ここでは、クラウドコンサルタントを利用する際のプロセスについて解説します。具体的な流れは、以下の通りです。

  1. 目標・スコープ設定
  2. RFP(提案依頼書)の作成
  3. コンサルタント事業者を選定する
  4. 現状調査
  5. アセスメント
  6. 計画策定
  7. 計画の実行

ただし、これらのプロセスを自社だけで進めるのは難易度が高いかもしれません。特に初期段階から課題を感じている場合は、最初からコンサルティングサービスを活用し、相談をしながら進めることも有効な選択肢です。コンサルティングサービスを活用すれば、プロセス全体を効率よく進められ、スムーズなクラウド導入を実現できるでしょう。

それぞれのプロセスについて、順番に解説します。

1. 目標・スコープ設定

プロジェクトの成否を分ける最初のステップは、クラウド導入の目標と範囲(スコープ)を明確に設定することです。
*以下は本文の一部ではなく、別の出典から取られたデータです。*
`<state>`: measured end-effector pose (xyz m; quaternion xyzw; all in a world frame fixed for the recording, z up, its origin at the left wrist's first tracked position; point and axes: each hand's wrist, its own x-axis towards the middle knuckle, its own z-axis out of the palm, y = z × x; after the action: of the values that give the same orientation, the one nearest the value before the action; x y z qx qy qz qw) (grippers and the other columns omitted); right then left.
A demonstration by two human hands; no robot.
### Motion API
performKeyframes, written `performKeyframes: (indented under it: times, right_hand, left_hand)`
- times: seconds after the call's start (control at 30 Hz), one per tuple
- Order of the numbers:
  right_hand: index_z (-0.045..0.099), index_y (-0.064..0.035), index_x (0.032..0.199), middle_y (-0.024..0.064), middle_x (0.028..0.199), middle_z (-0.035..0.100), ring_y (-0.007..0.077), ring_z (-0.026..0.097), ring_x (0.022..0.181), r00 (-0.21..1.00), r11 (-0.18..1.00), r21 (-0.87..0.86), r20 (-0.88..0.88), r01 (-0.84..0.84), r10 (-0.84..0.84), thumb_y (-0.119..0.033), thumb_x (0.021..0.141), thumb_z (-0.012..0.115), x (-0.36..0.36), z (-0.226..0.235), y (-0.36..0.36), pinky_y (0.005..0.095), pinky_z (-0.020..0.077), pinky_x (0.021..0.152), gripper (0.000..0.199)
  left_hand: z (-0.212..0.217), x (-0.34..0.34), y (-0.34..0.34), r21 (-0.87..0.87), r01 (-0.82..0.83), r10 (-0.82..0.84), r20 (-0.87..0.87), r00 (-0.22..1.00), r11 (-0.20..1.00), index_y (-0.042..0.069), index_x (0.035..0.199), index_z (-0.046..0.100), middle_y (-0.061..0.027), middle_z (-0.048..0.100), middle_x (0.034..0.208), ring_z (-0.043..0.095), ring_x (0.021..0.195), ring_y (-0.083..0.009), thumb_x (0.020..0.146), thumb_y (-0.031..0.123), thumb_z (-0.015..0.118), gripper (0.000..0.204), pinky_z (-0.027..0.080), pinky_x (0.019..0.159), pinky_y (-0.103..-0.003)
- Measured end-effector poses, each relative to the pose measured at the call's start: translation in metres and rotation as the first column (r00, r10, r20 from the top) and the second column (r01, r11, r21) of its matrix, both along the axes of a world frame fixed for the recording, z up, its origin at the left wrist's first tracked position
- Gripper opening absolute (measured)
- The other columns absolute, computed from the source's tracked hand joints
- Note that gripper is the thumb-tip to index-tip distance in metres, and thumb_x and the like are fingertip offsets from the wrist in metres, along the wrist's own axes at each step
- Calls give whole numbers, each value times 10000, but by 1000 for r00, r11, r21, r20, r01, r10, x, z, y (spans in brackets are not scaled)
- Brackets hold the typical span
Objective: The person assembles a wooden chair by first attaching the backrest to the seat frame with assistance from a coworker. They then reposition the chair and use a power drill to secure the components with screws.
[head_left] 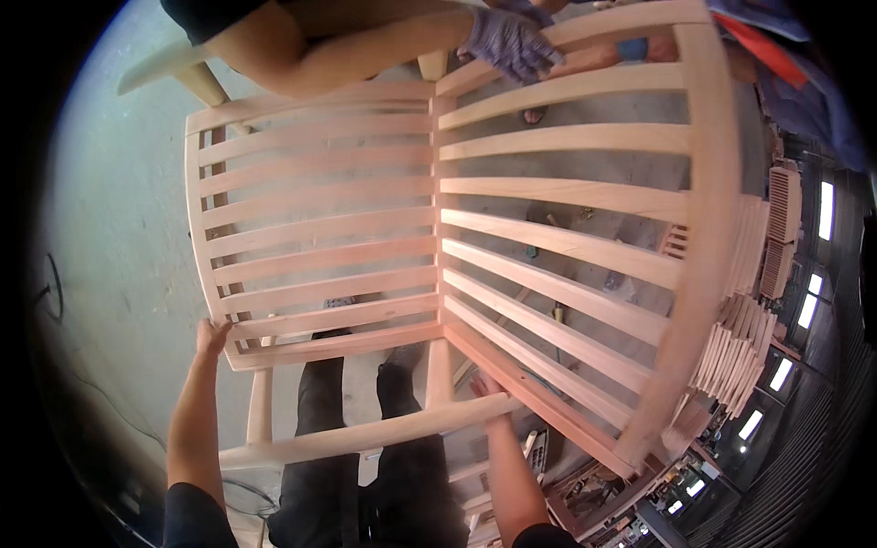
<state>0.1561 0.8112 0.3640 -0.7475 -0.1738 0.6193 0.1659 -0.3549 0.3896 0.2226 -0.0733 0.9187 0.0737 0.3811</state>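
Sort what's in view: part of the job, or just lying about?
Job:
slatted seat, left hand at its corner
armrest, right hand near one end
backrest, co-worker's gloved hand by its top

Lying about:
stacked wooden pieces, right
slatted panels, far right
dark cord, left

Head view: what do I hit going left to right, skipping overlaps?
Black cable → left hand → left wooden post → right wooden post → right hand → fanned stack of wooden pieces → topmost bright pane.
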Motion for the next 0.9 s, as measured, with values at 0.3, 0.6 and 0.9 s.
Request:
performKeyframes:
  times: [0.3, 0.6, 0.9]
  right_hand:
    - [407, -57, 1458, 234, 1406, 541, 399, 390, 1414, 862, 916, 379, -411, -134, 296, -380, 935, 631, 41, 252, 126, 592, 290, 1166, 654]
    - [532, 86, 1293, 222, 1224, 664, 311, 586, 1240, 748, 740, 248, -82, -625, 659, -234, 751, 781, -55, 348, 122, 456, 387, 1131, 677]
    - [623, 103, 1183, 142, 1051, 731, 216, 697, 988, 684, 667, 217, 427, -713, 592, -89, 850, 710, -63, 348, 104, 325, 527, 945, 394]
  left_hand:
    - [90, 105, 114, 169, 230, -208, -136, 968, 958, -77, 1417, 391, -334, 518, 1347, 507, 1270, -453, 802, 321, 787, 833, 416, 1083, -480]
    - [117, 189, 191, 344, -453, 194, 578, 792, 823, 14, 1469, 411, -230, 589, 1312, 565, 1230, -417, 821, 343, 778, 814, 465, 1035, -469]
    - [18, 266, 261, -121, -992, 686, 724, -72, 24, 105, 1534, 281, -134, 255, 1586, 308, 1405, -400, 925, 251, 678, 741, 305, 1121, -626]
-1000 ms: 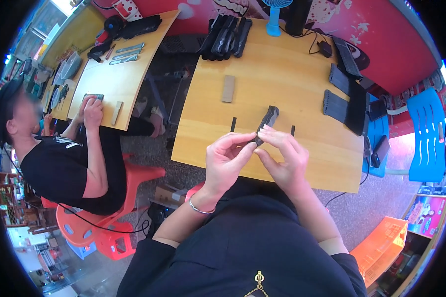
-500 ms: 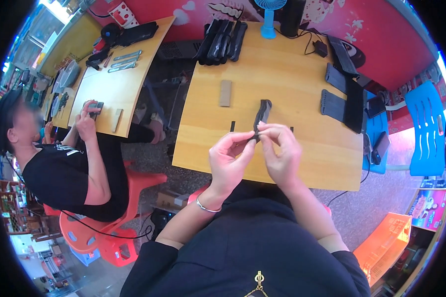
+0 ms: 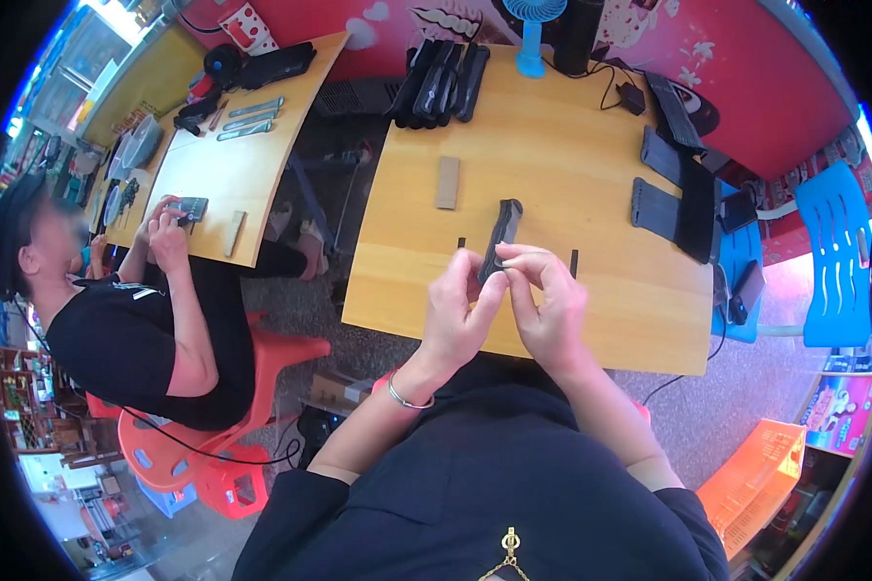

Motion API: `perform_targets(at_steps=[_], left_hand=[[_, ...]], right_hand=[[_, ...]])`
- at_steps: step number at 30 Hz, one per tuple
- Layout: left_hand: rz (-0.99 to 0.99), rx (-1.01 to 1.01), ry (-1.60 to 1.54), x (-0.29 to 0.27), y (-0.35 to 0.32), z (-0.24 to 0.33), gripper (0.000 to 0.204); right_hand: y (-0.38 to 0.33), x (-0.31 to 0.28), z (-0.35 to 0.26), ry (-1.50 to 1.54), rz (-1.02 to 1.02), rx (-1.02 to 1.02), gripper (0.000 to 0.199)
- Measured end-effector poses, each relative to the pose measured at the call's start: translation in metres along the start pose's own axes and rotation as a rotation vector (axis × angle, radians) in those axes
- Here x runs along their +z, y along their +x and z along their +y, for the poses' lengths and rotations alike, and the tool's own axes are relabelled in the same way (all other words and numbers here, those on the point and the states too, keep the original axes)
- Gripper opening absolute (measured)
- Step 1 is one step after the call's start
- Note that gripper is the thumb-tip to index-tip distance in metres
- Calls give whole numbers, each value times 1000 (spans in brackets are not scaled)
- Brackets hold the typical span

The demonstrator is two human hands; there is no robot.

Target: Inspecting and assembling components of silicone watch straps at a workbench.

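Note:
Between my hands, over the near part of the table [image 3: 407, 261], is a narrow dark strip [image 3: 502, 229], black on one side and grey on the other, apparently folded fabric. Its far end points away from me. My left hand [image 3: 463, 298] pinches its near end from the left. My right hand [image 3: 545, 295] grips the same end, thumb and forefinger pressed together close to the left fingertips. One short black piece [image 3: 574, 262] lies right of my right hand, another black piece [image 3: 462, 243] beyond my left. Farther off rests a flat tan card strip [image 3: 448, 183].
Dark folded bundles [image 3: 438, 85] lie at the far left, near a blue fan [image 3: 530, 44]. Dark grey ribbed pieces [image 3: 655, 205] and a black band sit at the right edge. A co-worker [image 3: 116, 320] handles a dark piece at the left table [image 3: 199, 179]. A blue chair [image 3: 833, 257] stands right.
My left hand has shifted slightly right, nearer my right hand, with its fingers more curled around the strip. The strip's far end has tilted left. The co-worker's hands have moved around their dark piece.

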State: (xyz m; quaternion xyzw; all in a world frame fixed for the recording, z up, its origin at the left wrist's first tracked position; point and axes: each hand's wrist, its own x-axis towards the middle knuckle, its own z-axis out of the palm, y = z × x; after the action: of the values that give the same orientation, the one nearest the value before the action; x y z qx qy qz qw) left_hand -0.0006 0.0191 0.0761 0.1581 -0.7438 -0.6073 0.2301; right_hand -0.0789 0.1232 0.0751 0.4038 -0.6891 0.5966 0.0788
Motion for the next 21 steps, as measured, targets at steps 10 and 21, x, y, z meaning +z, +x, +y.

まず、「クラウド化によって何を実現したいのか」「どのような成果を得たいのか」というゴールを明確化します。その上で、どの業務やシステムをクラウドに移行するか、全体か部分的かなど、具体的な範囲を決定しましょう。

この段階を曖昧なまま進めてしまうと、後で追加の工数やコストが発生し、プロジェクト全体が遅れる原因になります。初期段階で目標とスコープを明確に定めておくことで、プロジェクトを円滑に進め、成功の確率を高められます。

2. RFP(提案依頼書)の作成

クラウドコンサルタント選定で重要になるのが、RFP(提案依頼書)です。RFPを作成することで、自社が求める要件や予算、技術的な制約条件、スケジュールを整理できるため、コンサルタントから的確で具体的な提案を引き出せます。

また、あらかじめ期待する成果や作業範囲を明確化しておくことで、認識のズレや追加費用の発生といったトラブルを防ぐことにもつながります。

3. コンサルタント事業者を選定する

クラウドコンサルタントを選定する際は、複数の事業者の提案や見積もりを比較し、自社に最適なパートナーを見極めます。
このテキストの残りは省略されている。